When the NFL fails to take a hard line stance on player misconduct, it sets poor examples for both young fans and upcoming talent.
By sometimes giving harsher punishments to players who gamble as opposed to players infamous for sexually assaulting and physically abusing people, the NFL continues to cultivate a machismo culture and environment that fails to treat sexual assault as the sickening crime that it is.
On March 7, 2022, Atlanta Falcons receiver Calvin Ridley was suspended indefinitely for betting $1,500 while he was on leave for mental health issues during the 2021 season, directly violating the NFL’s gambling policy.
According to the Atlanta Journal-Constitution, “the league’s fear is that if a player gambles, he’ll go into debt, be compromised and somehow be tempted to shave a game,” meaning that a player will influence other players to make the final score end in a favorable way to their bets.
Along with being suspended, Ridley did not receive his salary of $11.1 million.
However, when NFL free-agent Adrian Peterson was charged with felony child abuse in 2014, the NFL placed him on the Commissioner Exempt List, where a player is put on paid administrative leave.
Two months later, he was taken off of the list and suspended for the rest of the 2014 season.
Later, in 2022, Peterson was arrested again at the Los Angeles International Airport for what airport officials called “a verbal and physical altercation between a male suspect and a female victim.”

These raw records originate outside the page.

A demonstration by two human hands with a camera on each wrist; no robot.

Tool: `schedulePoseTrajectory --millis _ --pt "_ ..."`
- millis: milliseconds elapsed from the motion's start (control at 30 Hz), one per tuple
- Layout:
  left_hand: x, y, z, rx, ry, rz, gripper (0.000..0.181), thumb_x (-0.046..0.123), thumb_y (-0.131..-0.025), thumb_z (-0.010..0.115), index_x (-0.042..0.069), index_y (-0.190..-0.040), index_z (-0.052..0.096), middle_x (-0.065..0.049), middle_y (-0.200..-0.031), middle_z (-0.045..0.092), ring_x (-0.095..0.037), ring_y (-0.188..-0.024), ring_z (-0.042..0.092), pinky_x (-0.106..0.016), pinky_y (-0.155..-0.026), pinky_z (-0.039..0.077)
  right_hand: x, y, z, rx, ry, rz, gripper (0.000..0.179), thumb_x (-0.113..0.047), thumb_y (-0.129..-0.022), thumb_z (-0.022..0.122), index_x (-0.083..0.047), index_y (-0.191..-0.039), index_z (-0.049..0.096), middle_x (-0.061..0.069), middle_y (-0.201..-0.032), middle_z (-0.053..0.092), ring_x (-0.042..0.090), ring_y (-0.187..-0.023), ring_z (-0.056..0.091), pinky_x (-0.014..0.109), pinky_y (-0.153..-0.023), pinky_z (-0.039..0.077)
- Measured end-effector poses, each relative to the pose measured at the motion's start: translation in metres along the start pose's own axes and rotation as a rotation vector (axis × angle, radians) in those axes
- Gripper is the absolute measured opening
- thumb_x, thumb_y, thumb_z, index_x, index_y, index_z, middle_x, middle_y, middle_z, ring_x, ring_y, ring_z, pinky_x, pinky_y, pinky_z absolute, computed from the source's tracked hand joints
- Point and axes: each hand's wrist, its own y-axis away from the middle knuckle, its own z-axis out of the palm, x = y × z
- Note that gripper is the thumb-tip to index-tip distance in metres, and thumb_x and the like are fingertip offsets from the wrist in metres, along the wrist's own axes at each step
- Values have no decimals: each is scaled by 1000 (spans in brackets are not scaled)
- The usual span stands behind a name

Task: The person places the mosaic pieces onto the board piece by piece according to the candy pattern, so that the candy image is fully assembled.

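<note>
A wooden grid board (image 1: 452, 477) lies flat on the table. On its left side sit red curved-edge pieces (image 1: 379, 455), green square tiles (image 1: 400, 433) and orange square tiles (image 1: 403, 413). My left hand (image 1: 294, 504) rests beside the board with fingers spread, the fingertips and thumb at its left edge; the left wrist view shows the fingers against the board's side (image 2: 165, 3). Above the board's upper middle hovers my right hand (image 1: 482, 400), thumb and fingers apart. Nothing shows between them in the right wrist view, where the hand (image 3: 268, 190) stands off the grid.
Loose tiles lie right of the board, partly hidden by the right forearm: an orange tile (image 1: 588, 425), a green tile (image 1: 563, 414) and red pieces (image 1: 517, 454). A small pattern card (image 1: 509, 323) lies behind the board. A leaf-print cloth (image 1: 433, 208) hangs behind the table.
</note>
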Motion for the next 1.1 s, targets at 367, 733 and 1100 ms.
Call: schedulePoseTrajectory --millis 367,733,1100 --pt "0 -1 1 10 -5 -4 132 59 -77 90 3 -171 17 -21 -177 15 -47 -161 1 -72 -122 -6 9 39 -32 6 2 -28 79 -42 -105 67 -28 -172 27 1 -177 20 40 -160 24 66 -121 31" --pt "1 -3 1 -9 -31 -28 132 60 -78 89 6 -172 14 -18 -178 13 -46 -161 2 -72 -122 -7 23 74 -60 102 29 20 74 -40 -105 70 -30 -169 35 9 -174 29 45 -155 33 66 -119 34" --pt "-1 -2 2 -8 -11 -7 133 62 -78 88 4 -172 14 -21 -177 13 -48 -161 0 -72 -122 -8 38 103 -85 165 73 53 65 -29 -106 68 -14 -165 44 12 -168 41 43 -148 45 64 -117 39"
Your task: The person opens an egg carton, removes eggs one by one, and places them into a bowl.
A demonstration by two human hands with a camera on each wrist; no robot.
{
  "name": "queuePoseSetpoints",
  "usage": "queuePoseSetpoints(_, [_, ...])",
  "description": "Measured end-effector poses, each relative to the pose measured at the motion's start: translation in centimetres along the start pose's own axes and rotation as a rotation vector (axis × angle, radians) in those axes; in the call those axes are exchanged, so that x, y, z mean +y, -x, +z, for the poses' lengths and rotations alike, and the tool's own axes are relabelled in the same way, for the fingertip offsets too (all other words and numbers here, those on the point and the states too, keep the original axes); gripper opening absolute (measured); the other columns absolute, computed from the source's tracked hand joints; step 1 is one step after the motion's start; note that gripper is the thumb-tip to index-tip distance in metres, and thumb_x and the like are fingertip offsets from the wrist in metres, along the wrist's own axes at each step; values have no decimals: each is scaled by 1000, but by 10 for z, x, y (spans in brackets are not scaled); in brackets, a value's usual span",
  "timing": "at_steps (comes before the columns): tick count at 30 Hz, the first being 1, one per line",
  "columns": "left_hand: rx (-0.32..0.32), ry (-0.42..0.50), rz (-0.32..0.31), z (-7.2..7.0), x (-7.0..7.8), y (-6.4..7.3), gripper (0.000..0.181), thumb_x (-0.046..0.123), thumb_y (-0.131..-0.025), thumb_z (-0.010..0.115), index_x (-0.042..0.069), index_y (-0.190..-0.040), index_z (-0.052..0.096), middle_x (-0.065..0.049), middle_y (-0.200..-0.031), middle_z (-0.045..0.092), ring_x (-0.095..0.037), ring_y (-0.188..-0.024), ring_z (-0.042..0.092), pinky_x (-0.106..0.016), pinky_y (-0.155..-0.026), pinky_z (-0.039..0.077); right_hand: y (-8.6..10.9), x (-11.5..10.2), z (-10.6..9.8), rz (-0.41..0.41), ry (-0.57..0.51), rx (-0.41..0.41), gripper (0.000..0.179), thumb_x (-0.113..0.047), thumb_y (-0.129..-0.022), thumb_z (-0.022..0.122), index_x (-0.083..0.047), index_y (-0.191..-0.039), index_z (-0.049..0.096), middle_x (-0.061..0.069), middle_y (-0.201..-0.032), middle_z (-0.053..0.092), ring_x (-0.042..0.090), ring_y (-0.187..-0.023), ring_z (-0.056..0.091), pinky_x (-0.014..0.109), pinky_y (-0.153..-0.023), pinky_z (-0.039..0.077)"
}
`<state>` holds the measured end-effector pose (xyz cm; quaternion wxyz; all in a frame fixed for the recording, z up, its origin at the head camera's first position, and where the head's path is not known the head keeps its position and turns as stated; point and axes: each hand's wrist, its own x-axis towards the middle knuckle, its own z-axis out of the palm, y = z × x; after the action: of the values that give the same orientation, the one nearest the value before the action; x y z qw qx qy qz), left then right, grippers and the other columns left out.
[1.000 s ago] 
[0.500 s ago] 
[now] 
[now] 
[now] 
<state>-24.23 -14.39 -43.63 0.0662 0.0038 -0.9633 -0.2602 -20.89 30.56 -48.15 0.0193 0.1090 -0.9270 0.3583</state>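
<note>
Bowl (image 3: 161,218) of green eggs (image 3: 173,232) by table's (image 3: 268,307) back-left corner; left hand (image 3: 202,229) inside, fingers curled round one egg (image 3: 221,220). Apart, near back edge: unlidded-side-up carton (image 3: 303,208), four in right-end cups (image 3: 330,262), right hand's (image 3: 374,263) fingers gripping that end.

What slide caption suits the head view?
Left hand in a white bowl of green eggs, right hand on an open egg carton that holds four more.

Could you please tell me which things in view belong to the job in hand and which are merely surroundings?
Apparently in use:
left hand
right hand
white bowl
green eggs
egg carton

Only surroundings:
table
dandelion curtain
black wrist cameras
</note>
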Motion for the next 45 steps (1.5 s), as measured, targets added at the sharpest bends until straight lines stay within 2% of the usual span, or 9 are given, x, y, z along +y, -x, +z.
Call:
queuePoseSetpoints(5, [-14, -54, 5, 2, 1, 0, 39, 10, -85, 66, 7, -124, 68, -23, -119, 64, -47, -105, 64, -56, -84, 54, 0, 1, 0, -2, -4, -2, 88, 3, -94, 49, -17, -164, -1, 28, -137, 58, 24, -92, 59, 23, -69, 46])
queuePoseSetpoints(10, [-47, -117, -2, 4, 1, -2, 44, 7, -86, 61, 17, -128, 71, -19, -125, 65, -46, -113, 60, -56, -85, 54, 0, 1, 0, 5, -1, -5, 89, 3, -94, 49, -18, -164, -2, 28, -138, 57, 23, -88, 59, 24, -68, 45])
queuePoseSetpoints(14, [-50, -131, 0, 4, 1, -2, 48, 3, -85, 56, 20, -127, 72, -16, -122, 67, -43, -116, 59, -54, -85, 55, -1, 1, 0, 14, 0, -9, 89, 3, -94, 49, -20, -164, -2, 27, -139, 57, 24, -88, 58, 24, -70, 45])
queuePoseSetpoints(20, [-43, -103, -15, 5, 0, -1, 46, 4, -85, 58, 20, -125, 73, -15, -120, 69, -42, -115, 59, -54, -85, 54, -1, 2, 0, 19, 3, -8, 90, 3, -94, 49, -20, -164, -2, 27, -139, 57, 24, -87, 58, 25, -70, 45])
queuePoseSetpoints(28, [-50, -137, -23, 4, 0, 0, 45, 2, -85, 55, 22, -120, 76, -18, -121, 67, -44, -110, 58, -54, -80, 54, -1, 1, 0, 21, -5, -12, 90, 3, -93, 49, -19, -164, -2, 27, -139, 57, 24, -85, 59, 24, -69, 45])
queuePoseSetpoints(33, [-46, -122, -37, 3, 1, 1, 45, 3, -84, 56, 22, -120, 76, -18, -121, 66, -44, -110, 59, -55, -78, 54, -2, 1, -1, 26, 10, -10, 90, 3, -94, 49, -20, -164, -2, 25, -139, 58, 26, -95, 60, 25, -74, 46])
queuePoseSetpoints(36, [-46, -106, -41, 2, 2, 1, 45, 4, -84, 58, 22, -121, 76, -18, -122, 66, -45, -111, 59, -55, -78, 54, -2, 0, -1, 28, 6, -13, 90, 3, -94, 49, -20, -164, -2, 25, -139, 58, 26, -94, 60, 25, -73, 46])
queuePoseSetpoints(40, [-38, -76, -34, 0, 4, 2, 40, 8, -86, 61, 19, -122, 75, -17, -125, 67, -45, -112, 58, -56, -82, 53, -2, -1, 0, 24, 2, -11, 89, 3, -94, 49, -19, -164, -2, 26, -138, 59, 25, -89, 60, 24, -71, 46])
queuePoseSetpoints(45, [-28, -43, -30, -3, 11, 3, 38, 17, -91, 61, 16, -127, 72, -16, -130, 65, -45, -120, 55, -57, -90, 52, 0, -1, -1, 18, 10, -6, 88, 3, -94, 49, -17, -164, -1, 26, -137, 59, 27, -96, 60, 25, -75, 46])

After being released on $50,000 bail, Peterson played the rest of the season, continuing his football career.
The fact that the NFL allowed Peterson to continue playing football while Ridley was not allowed to finish his season suggests that the NFL views assault as less serious an offense as gambling, therefore deserving of a lesser punishment.
The examples of the NFL tolerating assaulters doesn’t end there.
In March 2021, a sexual assault lawsuit was filed against Cleveland Browns quarterback Deshaun Watson.
The NFL suspended Watson for only 11 games and fined him $5 million.
Watson also had 24 other lawsuits filed against him, 20 of which were settled in June 2021.
Amidst all of this, Browns owner Jimmy Haslam said in a press conference that Watson “deserves a second chance.”
“I really think that and I struggle a little bit—Is he never supposed to play again?” Haslam said.
Um, yes.
The NFL’s leniency towards players who have assaulted and physically harmed others is astounding. The NFL needs to get its priorities straight and stop selling out for the money and ratings.